Обычно эту выжимку из гиппократового трактата «О железах» приводят как хрестоматийный пример наивности древней медици­ны. В приведении ее нет почти ничего некорректного, она, действи­тельно, суммирует часть представлений Гиппократа о мозге.

Но, вероятно, лишь часть.

Трактат его же авторства «О священной болезни» написан будто бы совсем другим человеком. В нем уже нет почти ни слова о спер­ме, а есть разработки настолько разумные, что крупнейший автори­тет нейрологии XX века Уайлдер Грейвс Пенфилд публично признал их «изумительность и по сей день».

Puto, что здесь не помешает полная цитата из речи Пенфилда на Детройтском конгрессе нейрофизиологов:

«...Описание функции человеческого мозга, которое можно найти в его книге, в разделе “священной болезни” (sacred disease) (эпилепсии), является поистине изумительным и по сей день.
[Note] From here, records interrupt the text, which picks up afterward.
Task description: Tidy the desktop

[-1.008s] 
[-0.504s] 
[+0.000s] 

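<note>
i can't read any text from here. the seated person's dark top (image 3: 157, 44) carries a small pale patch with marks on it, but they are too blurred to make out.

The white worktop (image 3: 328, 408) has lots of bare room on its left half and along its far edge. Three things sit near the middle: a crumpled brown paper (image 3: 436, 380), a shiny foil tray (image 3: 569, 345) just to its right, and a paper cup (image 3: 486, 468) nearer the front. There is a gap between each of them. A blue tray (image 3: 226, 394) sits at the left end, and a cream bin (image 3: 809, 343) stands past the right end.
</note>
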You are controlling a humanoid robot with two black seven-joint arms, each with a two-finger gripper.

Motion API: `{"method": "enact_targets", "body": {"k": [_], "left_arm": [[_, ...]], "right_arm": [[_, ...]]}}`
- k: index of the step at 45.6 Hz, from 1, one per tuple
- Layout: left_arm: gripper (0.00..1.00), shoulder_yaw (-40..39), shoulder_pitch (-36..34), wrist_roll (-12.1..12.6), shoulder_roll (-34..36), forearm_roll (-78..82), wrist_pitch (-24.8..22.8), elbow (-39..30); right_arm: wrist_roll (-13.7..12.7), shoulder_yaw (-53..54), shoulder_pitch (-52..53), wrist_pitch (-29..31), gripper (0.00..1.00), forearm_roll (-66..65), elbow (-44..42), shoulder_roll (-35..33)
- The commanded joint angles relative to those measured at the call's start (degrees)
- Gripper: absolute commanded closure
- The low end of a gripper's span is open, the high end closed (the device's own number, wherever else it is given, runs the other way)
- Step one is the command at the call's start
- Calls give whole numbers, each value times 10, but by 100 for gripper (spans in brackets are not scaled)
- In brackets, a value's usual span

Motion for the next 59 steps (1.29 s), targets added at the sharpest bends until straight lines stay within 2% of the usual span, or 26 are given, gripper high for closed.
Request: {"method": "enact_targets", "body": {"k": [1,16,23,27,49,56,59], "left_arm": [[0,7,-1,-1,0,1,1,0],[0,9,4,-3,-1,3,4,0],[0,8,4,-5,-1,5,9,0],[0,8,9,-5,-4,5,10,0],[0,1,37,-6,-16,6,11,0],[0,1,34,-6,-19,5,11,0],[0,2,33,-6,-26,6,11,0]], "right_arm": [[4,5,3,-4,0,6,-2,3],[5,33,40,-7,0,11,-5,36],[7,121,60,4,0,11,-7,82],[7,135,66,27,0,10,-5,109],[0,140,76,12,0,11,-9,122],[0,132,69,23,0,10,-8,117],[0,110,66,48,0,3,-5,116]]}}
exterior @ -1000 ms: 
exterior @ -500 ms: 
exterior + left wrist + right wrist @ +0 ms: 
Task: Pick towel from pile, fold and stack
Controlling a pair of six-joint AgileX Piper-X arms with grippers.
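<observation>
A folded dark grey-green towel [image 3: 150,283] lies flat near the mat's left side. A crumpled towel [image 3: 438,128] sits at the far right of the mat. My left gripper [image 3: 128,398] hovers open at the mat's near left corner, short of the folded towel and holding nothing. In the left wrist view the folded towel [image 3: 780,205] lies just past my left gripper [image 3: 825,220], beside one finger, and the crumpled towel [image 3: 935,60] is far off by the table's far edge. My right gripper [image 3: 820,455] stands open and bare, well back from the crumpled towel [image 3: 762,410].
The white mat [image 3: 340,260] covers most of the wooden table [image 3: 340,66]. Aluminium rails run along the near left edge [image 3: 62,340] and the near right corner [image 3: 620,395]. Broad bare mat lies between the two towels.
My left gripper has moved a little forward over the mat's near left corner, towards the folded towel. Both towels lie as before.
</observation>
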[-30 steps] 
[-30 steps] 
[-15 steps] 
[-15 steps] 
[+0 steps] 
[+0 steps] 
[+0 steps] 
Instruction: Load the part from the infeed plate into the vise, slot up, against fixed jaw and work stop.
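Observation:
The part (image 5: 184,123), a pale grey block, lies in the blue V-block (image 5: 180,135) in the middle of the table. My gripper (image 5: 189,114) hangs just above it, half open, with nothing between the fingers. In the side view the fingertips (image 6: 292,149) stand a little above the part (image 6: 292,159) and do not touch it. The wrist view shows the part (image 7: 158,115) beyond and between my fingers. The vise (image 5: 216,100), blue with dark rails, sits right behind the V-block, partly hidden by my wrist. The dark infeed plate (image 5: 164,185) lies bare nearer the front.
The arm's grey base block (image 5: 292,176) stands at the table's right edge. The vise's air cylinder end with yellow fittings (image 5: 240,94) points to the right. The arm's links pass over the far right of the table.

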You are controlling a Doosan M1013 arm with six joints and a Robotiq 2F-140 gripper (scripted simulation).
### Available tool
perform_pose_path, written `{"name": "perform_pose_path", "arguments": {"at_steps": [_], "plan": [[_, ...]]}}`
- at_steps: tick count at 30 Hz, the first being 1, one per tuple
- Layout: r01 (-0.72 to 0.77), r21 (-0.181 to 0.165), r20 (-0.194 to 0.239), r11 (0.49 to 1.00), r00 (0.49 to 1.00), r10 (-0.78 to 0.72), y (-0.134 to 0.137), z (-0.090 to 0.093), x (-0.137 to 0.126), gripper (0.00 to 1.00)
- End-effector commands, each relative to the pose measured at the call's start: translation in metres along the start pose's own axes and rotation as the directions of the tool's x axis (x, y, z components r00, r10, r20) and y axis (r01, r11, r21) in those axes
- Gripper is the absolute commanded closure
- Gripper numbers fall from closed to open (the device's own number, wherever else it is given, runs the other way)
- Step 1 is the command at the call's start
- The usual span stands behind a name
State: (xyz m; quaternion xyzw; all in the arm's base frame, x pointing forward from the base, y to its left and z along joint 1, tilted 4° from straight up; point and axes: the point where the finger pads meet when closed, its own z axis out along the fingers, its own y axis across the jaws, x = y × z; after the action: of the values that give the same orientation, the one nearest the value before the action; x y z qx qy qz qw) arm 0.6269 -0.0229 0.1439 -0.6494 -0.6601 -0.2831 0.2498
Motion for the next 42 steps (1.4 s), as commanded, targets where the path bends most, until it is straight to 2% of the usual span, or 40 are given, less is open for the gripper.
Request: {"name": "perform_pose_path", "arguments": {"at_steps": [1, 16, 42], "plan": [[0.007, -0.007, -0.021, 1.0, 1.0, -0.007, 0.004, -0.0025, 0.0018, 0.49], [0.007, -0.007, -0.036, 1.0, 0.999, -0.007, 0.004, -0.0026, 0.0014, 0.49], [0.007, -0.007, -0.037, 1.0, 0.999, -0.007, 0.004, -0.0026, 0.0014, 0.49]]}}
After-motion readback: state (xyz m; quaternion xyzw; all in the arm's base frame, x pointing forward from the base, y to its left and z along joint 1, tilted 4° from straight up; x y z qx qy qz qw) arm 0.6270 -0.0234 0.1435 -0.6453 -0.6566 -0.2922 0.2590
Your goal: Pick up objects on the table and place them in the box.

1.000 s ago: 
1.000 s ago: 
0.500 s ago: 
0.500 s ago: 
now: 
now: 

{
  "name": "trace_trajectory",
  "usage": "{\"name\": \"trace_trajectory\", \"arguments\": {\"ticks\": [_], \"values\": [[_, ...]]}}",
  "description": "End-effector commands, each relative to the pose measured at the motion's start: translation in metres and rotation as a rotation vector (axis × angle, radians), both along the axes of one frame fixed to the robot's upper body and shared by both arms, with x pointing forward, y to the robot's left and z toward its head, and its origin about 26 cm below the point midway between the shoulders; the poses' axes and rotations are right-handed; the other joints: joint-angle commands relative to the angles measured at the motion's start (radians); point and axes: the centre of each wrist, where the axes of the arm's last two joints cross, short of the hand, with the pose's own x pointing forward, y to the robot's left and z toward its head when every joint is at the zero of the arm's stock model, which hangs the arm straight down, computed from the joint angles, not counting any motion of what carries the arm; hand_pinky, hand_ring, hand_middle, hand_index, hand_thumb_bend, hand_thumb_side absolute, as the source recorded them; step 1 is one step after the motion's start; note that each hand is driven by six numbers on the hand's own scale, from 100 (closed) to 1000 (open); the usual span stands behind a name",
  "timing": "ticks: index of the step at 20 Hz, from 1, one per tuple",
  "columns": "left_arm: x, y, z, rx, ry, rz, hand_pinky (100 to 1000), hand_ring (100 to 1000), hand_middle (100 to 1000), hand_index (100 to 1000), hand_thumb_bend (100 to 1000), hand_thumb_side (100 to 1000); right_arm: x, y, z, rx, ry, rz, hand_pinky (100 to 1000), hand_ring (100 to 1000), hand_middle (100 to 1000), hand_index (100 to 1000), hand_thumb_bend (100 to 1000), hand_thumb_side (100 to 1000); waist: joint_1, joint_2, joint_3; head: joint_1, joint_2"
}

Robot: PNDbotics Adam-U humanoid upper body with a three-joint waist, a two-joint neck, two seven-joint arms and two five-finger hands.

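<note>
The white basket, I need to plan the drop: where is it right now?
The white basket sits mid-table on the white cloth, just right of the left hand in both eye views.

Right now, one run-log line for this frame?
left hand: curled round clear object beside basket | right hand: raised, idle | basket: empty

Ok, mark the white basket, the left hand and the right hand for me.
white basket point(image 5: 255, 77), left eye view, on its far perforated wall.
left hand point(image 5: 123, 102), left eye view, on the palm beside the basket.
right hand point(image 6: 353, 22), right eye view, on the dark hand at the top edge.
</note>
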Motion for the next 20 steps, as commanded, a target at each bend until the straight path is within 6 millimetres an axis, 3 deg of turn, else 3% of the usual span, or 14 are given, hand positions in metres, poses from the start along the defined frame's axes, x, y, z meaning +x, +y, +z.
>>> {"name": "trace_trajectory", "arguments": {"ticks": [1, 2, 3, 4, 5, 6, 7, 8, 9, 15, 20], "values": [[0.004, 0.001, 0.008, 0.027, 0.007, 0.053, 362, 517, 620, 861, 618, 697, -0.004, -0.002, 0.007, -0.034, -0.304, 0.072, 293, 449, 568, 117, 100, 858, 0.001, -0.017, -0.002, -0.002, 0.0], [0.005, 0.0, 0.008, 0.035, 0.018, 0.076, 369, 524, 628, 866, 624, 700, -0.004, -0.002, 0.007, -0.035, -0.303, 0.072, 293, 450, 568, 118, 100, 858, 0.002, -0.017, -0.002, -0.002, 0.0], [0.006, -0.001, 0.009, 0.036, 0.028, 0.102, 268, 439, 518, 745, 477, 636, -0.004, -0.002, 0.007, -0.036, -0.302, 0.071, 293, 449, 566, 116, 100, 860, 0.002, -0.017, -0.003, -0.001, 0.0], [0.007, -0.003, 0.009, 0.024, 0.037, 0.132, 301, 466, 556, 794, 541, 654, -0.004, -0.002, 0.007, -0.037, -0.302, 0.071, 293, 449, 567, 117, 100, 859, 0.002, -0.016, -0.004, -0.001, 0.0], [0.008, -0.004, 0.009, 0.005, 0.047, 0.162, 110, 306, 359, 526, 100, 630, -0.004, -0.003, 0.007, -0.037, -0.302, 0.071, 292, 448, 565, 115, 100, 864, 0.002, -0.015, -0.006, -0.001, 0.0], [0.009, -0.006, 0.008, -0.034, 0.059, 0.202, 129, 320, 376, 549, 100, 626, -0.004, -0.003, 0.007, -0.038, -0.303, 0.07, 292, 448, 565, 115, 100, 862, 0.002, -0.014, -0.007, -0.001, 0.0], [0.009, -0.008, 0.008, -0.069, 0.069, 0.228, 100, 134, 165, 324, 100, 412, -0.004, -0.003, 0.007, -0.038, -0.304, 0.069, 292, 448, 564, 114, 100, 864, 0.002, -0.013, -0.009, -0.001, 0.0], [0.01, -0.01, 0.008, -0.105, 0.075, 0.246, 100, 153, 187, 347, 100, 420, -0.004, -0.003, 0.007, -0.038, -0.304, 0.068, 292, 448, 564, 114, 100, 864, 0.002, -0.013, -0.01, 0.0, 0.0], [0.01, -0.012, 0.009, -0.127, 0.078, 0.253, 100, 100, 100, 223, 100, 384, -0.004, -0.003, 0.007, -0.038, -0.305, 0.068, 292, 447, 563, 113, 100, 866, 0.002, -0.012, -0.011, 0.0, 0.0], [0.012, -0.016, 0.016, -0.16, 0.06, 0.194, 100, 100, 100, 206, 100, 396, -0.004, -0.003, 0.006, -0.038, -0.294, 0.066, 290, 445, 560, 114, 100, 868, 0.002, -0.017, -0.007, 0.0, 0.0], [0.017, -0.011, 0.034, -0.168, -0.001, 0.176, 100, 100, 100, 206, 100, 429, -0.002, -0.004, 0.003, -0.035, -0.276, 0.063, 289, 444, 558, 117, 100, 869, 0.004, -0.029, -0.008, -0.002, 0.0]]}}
Совершенно ясно, что Гиппократ использовал симптоматику и проявления эпилепсии как руководство к познанию функции мозга, подобно тому, как Хьюлинг Джексон делал это много лет спустя, и подобно тому, как мы пытаемся это сделать сегодня» (Penfield W. G., 1957).

Возможно, Пенфилд чуть-чуть и перебрал с восхищением (он был вообще очень щедр на похвалы), но некая научная здравость и ясное понимание главенствующей роли мозга в трактате, без­условно, содержится.

Впрочем, этот трактат особого впечатления на современников и ближайших потомков Гиппократа не произвел. Его безрезонанс- ность в античной науке не объяснима, но очевидна.